As I have now been dubbed "the best present ever," I'm getting a little concerned. The sexual tension is running high (even though the years have only accentuated the amibiguity of his sexuality-I still don't think he's gay but others argue) and now I know I will actually see him. And soon.
So what should I do? I know I have to see him but should I even bother exploring the idea of a hook up? I don't want this to go down as big regret (as it has been since that one night. even the girl who innterrupted us has since apologized to me since she knew what we were about to do and how bad we both wanted it) but at the same time, I don't want to get excited for something that won't happen. Or something, according to DM, has the potential of being incredibly dissapointing.

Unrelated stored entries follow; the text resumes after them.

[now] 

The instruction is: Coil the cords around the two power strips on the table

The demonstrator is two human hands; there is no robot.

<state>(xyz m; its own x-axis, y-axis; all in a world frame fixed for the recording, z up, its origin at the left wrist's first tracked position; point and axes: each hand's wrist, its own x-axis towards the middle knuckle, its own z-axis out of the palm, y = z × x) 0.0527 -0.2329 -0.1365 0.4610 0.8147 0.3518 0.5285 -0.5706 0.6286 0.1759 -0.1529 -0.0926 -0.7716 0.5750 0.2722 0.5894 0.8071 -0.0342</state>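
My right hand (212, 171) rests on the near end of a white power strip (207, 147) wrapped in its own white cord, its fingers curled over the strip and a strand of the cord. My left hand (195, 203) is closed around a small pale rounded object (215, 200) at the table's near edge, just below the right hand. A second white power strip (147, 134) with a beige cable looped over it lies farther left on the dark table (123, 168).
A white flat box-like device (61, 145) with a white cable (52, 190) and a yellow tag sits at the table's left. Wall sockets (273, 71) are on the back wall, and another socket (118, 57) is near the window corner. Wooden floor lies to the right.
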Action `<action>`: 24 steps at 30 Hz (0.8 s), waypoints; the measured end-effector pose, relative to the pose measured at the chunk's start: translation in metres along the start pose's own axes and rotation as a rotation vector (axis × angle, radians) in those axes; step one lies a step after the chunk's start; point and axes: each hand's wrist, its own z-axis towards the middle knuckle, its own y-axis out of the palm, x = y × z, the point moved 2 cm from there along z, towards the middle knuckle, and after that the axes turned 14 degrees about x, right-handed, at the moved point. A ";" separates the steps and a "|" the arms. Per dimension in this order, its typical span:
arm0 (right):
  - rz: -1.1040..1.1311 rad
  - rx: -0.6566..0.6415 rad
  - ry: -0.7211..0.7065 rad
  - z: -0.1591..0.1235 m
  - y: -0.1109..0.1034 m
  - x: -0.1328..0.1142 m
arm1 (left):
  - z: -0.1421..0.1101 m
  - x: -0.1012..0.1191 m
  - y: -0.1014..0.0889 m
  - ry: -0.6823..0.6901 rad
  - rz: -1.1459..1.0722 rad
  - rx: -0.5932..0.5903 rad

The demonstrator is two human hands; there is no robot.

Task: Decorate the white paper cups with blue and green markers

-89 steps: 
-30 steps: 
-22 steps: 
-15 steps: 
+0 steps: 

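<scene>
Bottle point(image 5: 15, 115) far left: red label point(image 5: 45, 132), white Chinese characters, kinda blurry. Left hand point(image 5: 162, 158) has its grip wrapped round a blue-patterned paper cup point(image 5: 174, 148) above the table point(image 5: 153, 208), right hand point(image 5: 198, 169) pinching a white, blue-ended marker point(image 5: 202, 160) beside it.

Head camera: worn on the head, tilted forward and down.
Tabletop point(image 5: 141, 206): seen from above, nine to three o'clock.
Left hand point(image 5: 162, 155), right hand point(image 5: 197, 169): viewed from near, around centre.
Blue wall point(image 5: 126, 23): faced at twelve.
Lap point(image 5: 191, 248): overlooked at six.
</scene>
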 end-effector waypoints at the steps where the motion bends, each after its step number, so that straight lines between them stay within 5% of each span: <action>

I have two months to decide. But God, all I can think about is how awesome that one kiss was. And how good it feels to finally get what you want, even if it's just sex with no promises of any sort of continuing relationship.
Does anyone else go through this? I just hate thinking that I have another chance to reverse one of the big "What If's" in my life and I might let it go. These chances don't come to often...
Oh, and PS: Turns out he was in NYC a bunch of times. It could have been him on the Subway. Who knows?
Wednesday, January 09, 2008
Let's recap all that has happened to me.
1. Went to a party hosted by Perez Hilton and Kristin Cavaleri's 21st bday party (by accident). I saw neither of them. Danced. Drank. Fell in love with the DJ at Cathouse. Realized I hate clubs and the men who inhabit them.
2. Walked up and down the strip several times. That's like 4 miles round trip plus all the walking in the casinos. I better be effing skinny.
3. Rode the deuce. Yes, the bus here is called the deuce. And it's like a tan/gold/brown color. Vegas is stupid.
4. Went to an aquarium. Laughed hilariously while DM freaked when she touched a sting ray. Fell in love with watching jellyfish.
5. We were having the time of our lives. Then we decided (or I decided) to take the Deuce to "Old" Vegas. Um...yea. This is where things literally went to hell. I mean it. If hell exists it'sthe Fremont Street experience. I saw legit crackheads. And drunk hookers. And they were selling 99 cent DEEP FRIED TWINKIES. And then something happened. We decided to play along and get those giant sized margaritas at a place called Le Bayou. A few sips, a few plays on a nickel Monopoly slot. Then....nothing. Black out. The next thing we knew, DM and I were dressed to go out. I didn't feel well and WHAT! My wallet was $140 lighter. Then we remembered we started playing "Deal or No Deal" slots. And decided to pump twenties into it. Then I was just pissed.
Oh yea, and apparently we were roofied or something because I was SICK as a dog all day Sunday. Not really roofied, but c'mon. I have never been that drunk off some cheap margarita. We weren;t even sure if we took a cab or the Deuce home. And we drank like 7 vodka sodas the night before (on top of frozen drinks before we went out). WTF? I hate Old Vegas.
6. Then, doing my work thing, I randomly bumped into Chris Hardwick (former host of Singled Out), Jon Favreau and that bald guy who played Charlotte's second husband on SATC, Evan Handler.
7. Got treated to a really nice dinner at Wing Lei in the Wynn...sweet!
8. Learned that Vegas is not like NYC and people do NOT know how to appropriately use a monorail.
That is all.
Monday, January 07, 2008
PS I have seen hell and it is "Old" Vegas. The one drink I had there has almost killed me and I seriously need to consider full time sobriety.